### EXERCISE BRIEF
Among the entries that follow, find every line with the word "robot" and list it.

Saved data entries:
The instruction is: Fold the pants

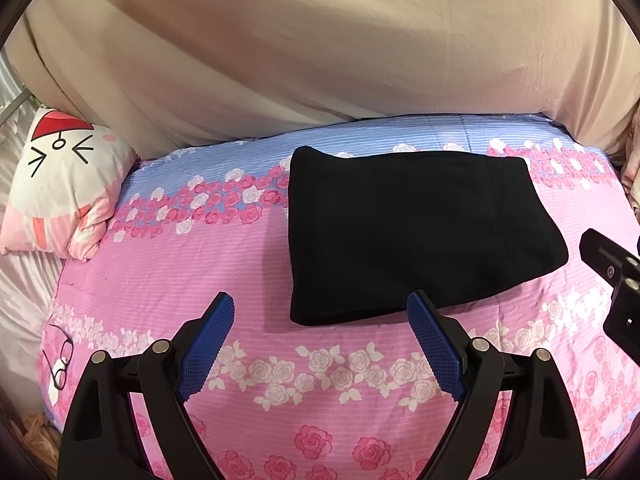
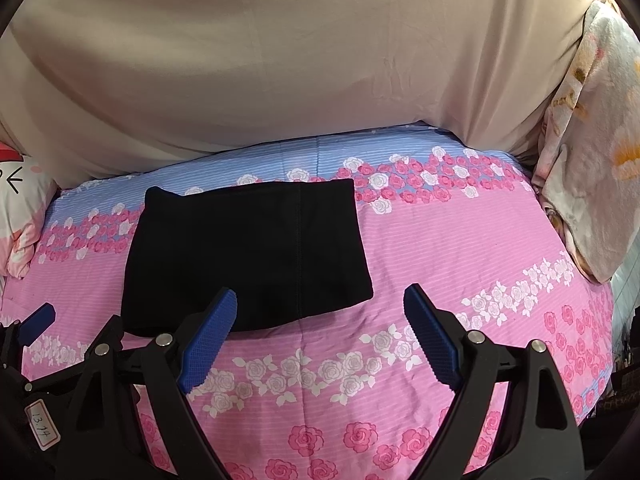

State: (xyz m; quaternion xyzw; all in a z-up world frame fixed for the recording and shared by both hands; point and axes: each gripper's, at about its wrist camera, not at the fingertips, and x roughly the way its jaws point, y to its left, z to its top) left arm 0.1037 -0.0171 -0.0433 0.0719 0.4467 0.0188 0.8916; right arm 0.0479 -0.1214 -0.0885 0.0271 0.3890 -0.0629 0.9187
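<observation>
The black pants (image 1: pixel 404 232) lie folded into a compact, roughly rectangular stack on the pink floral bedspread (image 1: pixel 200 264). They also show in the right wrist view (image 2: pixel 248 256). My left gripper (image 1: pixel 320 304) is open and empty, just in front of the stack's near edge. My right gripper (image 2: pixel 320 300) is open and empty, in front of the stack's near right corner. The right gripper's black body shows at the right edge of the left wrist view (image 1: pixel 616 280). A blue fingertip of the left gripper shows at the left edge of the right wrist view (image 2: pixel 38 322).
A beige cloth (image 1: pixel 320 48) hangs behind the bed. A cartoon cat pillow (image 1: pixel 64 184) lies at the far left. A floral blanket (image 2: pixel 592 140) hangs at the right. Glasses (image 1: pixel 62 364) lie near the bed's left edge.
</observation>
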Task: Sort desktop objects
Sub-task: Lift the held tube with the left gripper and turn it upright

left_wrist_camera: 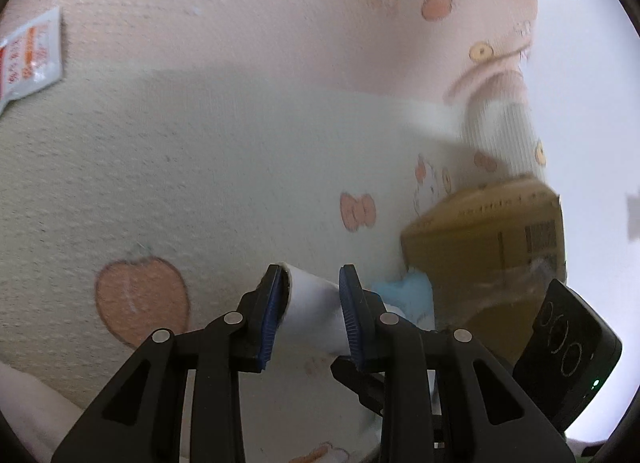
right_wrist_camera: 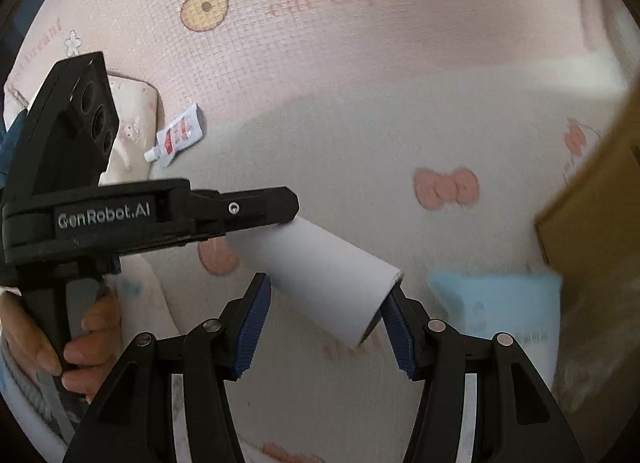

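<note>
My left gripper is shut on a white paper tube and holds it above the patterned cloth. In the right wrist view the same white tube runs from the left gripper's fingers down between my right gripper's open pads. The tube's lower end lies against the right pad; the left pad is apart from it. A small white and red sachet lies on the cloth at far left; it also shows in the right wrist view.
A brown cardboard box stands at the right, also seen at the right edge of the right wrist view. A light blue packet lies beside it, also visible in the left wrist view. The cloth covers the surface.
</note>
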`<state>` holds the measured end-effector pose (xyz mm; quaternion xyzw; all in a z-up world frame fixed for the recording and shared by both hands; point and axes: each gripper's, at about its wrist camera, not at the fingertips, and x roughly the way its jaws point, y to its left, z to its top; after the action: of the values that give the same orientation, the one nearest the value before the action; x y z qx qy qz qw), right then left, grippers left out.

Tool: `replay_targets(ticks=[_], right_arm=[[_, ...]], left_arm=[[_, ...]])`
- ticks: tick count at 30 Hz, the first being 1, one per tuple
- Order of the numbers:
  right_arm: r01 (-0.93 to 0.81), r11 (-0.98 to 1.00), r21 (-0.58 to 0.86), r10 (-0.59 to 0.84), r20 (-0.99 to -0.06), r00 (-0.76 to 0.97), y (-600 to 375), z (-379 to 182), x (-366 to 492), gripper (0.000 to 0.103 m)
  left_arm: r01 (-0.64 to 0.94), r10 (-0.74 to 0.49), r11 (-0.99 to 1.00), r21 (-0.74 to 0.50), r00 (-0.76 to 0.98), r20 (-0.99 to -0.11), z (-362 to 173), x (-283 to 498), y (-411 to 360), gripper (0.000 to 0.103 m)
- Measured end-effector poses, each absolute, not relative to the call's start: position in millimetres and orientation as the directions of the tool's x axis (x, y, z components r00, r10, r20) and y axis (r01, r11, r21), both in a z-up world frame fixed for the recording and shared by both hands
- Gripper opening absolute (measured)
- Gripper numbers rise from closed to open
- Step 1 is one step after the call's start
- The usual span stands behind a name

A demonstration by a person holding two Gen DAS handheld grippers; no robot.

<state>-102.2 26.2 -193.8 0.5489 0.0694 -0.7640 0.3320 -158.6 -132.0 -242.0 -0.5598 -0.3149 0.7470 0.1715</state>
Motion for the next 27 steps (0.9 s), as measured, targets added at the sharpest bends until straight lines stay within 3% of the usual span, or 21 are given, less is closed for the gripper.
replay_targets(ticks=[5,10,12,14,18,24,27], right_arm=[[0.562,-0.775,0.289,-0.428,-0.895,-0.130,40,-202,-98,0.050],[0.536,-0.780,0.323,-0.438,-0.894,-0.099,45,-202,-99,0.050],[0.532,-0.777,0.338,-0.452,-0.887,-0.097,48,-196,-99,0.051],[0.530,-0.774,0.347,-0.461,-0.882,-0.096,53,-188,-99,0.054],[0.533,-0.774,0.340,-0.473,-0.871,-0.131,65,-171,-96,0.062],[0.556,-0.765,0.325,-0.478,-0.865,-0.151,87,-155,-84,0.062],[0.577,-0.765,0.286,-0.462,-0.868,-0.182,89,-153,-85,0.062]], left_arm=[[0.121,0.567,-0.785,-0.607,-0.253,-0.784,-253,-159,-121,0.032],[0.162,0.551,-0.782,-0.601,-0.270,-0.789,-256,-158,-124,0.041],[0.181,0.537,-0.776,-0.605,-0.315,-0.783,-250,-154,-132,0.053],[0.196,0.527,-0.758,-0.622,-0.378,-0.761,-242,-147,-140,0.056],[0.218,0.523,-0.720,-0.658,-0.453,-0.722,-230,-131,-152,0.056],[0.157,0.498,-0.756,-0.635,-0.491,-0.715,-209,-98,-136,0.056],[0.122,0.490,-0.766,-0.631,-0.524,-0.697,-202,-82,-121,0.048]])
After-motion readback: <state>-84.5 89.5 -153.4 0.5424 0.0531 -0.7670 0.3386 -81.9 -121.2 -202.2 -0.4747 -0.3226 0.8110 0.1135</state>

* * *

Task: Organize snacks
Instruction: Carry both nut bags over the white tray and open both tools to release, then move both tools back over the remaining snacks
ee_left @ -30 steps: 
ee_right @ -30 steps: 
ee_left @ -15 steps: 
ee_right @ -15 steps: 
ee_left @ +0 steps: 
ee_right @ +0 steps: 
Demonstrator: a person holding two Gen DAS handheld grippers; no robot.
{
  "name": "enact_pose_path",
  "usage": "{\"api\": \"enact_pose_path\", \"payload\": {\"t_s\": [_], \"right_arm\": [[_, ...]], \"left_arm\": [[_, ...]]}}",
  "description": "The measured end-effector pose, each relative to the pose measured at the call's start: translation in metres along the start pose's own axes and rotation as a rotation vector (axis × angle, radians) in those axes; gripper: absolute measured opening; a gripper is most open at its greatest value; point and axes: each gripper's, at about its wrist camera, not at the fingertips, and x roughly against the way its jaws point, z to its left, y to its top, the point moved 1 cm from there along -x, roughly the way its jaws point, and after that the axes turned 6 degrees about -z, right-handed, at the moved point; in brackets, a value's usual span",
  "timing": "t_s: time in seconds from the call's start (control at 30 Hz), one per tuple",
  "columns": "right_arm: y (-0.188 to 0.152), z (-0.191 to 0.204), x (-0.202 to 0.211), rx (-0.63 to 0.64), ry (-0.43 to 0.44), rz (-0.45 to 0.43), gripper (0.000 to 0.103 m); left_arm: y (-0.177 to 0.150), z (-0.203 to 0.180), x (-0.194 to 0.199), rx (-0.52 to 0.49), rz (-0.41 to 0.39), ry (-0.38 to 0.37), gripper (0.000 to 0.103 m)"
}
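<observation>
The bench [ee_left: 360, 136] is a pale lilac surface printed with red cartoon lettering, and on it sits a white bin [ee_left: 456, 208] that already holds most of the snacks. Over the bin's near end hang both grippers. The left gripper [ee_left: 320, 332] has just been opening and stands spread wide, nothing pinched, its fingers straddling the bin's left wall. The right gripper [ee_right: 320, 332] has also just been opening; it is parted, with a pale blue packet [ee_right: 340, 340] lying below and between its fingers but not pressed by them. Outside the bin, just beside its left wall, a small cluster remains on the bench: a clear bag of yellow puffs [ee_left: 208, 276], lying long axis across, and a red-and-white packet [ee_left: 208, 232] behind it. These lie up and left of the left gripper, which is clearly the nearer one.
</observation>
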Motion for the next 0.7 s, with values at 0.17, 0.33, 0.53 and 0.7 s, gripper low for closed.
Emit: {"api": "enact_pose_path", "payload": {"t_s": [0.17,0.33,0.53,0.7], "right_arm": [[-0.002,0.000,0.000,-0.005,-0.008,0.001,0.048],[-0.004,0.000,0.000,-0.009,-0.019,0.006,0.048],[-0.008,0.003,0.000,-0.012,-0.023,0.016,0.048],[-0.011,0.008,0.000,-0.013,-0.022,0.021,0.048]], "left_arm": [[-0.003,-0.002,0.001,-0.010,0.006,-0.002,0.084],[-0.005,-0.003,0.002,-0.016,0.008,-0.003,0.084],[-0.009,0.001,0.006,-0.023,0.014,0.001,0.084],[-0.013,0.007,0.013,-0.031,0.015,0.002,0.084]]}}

### ANSWER
A demonstration by a person holding two Gen DAS handheld grippers; no robot.
Demonstrator: a person holding two Gen DAS handheld grippers; no robot.

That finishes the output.